#### Provided data
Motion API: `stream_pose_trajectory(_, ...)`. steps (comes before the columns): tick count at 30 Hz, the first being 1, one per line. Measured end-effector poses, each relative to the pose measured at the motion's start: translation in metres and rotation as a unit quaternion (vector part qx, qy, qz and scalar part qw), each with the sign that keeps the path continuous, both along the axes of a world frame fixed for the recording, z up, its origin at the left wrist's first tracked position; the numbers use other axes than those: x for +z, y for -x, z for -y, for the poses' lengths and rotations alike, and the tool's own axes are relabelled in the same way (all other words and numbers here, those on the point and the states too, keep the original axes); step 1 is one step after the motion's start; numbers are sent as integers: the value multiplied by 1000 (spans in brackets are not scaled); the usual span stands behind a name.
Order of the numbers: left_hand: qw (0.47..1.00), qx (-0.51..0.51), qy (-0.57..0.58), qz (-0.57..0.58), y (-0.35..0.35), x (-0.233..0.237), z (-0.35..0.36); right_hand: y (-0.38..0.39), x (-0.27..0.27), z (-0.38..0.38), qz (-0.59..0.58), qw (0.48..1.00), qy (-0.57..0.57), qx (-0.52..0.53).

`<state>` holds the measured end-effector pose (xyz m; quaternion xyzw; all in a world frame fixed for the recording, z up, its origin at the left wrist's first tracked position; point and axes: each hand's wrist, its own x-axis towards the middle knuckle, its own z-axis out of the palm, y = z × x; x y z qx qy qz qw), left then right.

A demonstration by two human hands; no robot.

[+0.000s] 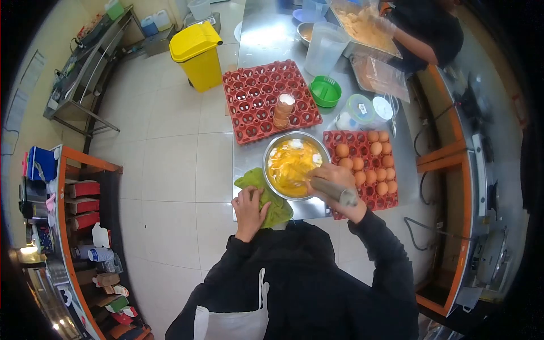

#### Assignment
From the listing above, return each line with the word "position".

#### Response box
Motion API: `stream_pose_trajectory(_, ...)`. steps (comes before the columns): tick count at 30 Hz, the first being 1, one per line. Measured end-effector poses, each relative to the pose measured at the motion's start: translation in metres and rotation as a unit quaternion (vector part qx, qy, qz and scalar part qw), each with the sign that keeps the path continuous, both along the axes of a world frame fixed for the recording, z up, its origin at the left wrist's first tracked position; the numbers use other axes than those: x for +z, y for -x, z for -y, for the poses' lengths and rotations alike, and the tool's own axes are relabelled in the same way (all other words and numbers here, those on the point and the states too, keep the original axes); step 1 is one step after the motion's start; numbers are sent as integers: the value multiplied by 1000 (spans in brackets are not scaled); the usual span stands behind a name.
`<state>` holds the measured end-effector pose (xyz m; quaternion xyzw; all in a world frame fixed for the recording, z up, its origin at the left wrist's first tracked position; point and axes: each hand's wrist, its own x-axis towards the middle knuckle, its own z-axis out of the palm, y = z × x; x y z qx qy qz qw), left then right.

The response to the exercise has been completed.